*** Opening Provided information ***

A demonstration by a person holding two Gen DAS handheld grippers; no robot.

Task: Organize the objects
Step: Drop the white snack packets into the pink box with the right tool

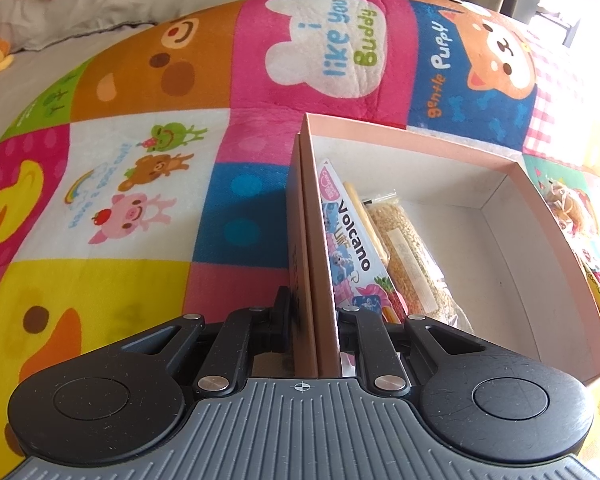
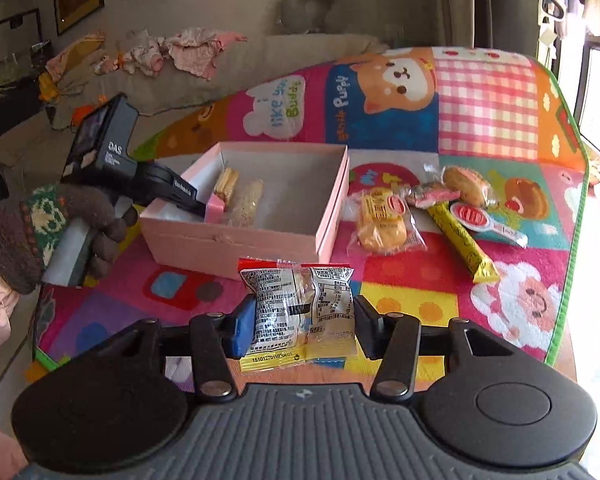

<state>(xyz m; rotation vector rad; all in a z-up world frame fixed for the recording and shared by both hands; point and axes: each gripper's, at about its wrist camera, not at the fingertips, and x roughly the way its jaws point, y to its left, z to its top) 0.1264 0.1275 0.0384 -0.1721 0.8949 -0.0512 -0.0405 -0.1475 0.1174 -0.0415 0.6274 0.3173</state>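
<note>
the left gripper [image 1: 315, 312] clamps the pink box [image 2: 236, 236] by its wall to steady it on the mat [image 2: 500, 264], while the right gripper [image 2: 305, 320] grips a snack packet [image 2: 300, 312], seemingly bound for the box.

A patchwork play mat [image 2: 488, 112] printed with cartoon animals carries everything. A pink box [image 2: 236, 236] sits directly on it. Just right of the box lies a yellow biscuit packet [image 2: 380, 224]. Further right of the box are a long yellow stick pack [image 2: 460, 240], a wrapped bun [image 2: 466, 186] and a red-and-white lollipop [image 2: 476, 216], close together. The mat's green edging [image 2: 568, 280] runs well right of the box.
</note>
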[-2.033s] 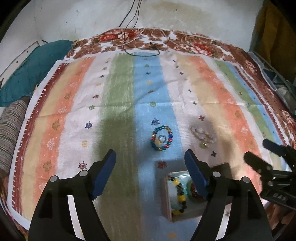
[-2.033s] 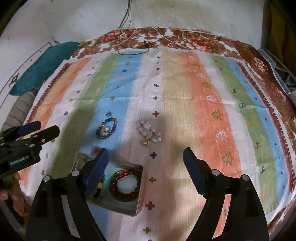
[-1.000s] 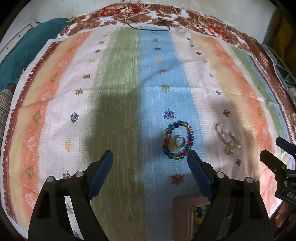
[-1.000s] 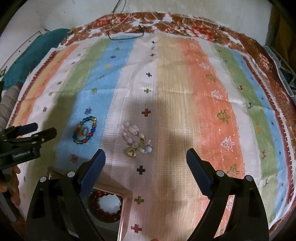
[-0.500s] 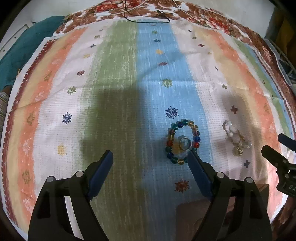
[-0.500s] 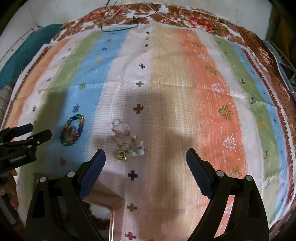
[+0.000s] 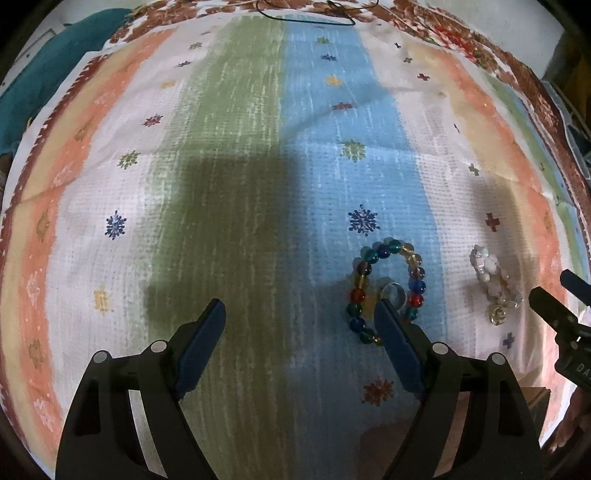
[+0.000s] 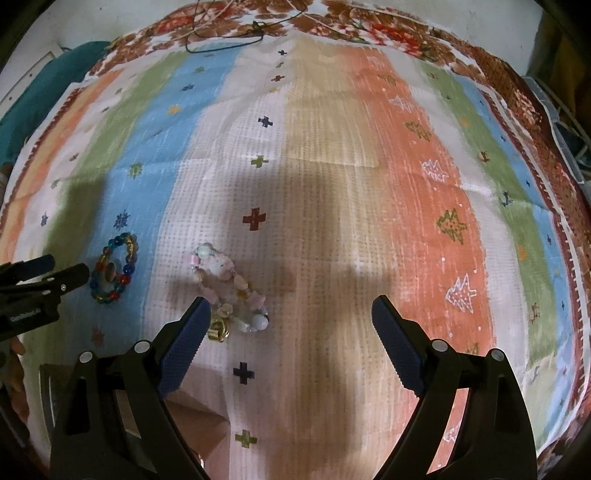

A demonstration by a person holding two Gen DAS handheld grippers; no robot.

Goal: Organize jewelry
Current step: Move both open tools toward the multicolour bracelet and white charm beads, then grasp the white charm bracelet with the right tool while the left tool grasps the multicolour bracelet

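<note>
2 bracelets lie apart on the striped cloth: a multicoloured glass-bead bracelet ringing a small ring, and a pale pink bead bracelet with a gold charm. both the left hand-held gripper and right hand-held gripper hover released. only the right view shows a box corner, contents hidden.

A woven cloth with green, blue, orange and white stripes fills the frame, over a brown floral bedspread. Teal fabric lies upper left; a pale wall runs along the top.
</note>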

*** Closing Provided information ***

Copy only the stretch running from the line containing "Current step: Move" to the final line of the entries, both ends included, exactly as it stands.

* **Problem solution**:
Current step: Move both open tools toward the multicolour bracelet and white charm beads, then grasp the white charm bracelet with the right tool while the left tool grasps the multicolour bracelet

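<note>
2 bracelets lie apart on the striped cloth: a multicoloured glass-bead bracelet ringing a small ring, and a pale pink bead bracelet with a gold charm. both the left hand-held gripper and right hand-held gripper hover released. only the right view shows a box corner, contents hidden.

A woven cloth with green, blue, orange and white stripes fills the frame, over a brown floral bedspread. Teal fabric lies upper left; a pale wall runs along the top.
</note>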

That is the complete answer.